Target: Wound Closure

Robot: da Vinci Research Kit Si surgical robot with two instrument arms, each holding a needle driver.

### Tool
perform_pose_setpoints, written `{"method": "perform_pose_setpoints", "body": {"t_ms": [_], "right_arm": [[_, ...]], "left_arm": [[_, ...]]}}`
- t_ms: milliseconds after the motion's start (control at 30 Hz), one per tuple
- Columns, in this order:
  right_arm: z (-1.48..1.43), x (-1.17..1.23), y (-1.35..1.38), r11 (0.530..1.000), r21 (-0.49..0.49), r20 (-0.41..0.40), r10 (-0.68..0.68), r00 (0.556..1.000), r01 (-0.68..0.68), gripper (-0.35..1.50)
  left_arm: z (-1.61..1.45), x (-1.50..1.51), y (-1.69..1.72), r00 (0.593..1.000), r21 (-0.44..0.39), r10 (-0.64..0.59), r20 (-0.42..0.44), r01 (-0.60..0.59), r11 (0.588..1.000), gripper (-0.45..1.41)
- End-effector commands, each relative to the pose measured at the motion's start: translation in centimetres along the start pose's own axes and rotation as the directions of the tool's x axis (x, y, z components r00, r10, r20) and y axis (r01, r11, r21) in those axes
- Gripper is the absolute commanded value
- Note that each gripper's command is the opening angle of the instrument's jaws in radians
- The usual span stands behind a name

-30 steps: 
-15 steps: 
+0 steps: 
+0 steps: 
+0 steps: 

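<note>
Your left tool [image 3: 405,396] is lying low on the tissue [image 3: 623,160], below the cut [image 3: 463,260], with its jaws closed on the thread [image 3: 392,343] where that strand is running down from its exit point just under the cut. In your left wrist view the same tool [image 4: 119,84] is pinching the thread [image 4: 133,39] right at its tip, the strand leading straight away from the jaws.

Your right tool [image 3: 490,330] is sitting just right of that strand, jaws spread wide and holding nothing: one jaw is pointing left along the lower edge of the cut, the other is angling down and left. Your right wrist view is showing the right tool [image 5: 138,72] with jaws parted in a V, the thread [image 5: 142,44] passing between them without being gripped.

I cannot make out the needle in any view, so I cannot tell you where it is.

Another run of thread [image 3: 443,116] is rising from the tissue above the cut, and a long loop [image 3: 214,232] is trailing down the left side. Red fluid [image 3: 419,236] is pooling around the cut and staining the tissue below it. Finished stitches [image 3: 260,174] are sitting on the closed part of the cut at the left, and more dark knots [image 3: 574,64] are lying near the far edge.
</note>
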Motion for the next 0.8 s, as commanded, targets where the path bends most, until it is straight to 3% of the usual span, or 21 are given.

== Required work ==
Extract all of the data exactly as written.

== Exercise answer ==
Target: Wound Closure

Robot: da Vinci Research Kit Si surgical robot with two instrument arms, each holding a needle driver.

### Tool
perform_pose_setpoints, written `{"method": "perform_pose_setpoints", "body": {"t_ms": [_], "right_arm": [[_, ...]], "left_arm": [[_, ...]]}}`
- t_ms: milliseconds after the motion's start (control at 30 Hz), one per tuple
- Columns, in this order:
  right_arm: z (-1.48..1.43), x (-1.17..1.23), y (-1.35..1.38), r11 (0.530..1.000), r21 (-0.49..0.49), r20 (-0.41..0.40), r10 (-0.68..0.68), r00 (0.556..1.000), r01 (-0.68..0.68), gripper (-0.35..1.50)
  left_arm: z (-1.61..1.45), x (-1.50..1.51), y (-1.69..1.72), r00 (0.593..1.000), r21 (-0.44..0.39), r10 (-0.64..0.59), r20 (-0.42..0.44), r01 (-0.60..0.59), r11 (0.588..1.000), gripper (-0.45..1.41)
- End-effector commands, each relative to the pose measured at the motion's start: translation in centimetres along the start pose's own axes and rotation as the directions of the tool's x axis (x, y, z components r00, r10, r20) and y axis (r01, r11, r21) in those axes
- Gripper is the absolute commanded value
- Note that each gripper's command is the opening angle of the instrument's jaws in radians
- The usual span stands behind a name

-30 steps: 
-15 steps: 
+0 steps: 
+0 steps: 
+0 steps: 

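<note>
Your left tool [image 3: 405,396] is lying low on the tissue [image 3: 623,160], below the cut [image 3: 463,260], with its jaws closed on the thread [image 3: 392,343] where that strand is running down from its exit point just under the cut. In your left wrist view the same tool [image 4: 119,84] is pinching the thread [image 4: 133,39] right at its tip, the strand leading straight away from the jaws.

Your right tool [image 3: 490,330] is sitting just right of that strand, jaws spread wide and holding nothing: one jaw is pointing left along the lower edge of the cut, the other is angling down and left. Your right wrist view is showing the right tool [image 5: 138,72] with jaws parted in a V, the thread [image 5: 142,44] passing between them without being gripped.

I cannot make out the needle in any view, so I cannot tell you where it is.

Another run of thread [image 3: 443,116] is rising from the tissue above the cut, and a long loop [image 3: 214,232] is trailing down the left side. Red fluid [image 3: 419,236] is pooling around the cut and staining the tissue below it. Finished stitches [image 3: 260,174] are sitting on the closed part of the cut at the left, and more dark knots [image 3: 574,64] are lying near the far edge.
</note>
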Motion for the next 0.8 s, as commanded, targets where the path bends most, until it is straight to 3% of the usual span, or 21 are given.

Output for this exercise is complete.